- **Task details**: Print the data below verbatim, minus images.

- **Data shown**:
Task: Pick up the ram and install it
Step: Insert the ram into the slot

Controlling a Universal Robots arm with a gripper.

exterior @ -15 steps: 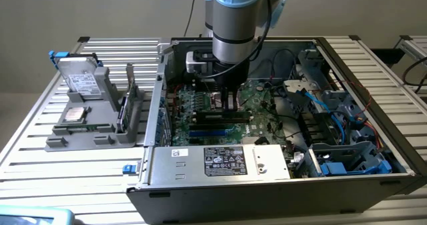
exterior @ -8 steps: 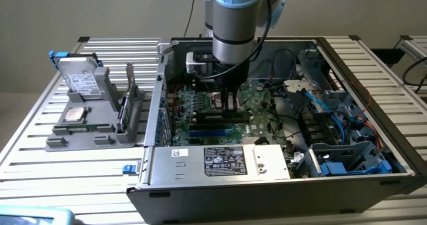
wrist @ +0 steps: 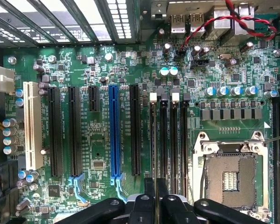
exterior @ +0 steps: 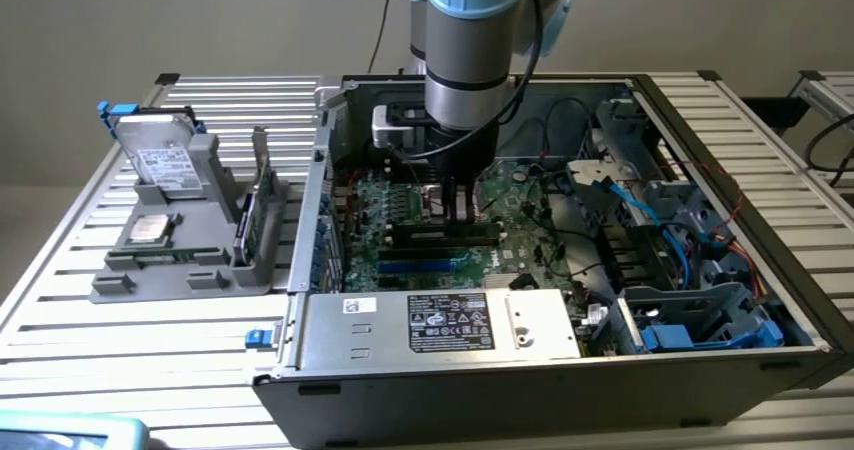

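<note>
Pinching the ram point(wrist: 155, 154) edge-on between closed fingers point(wrist: 149, 198), the gripper point(wrist: 156, 191) hangs low inside the open computer case point(exterior: 534, 395). The stick runs out from the fingertips along the memory slot, whose white latch point(wrist: 153, 97) lies beyond its far end. Whether the stick's lower edge has met the slot cannot be told. Seating it well looks to call for a stick held square to the slot and a straight, even push, sparing the motherboard point(wrist: 130, 65) any twist.
</note>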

- **Finished task**:
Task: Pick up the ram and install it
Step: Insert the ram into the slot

Controlling a Universal Robots arm with a gripper.

exterior @ -15 steps: 
exterior @ -8 steps: 
wrist @ +0 steps: 
exterior @ +0 steps: 

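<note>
Pinching the ram point(wrist: 155, 154) edge-on between closed fingers point(wrist: 149, 198), the gripper point(wrist: 156, 191) hangs low inside the open computer case point(exterior: 534, 395). The stick runs out from the fingertips along the memory slot, whose white latch point(wrist: 153, 97) lies beyond its far end. Whether the stick's lower edge has met the slot cannot be told. Seating it well looks to call for a stick held square to the slot and a straight, even push, sparing the motherboard point(wrist: 130, 65) any twist.
</note>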

Nothing else is needed to complete the answer.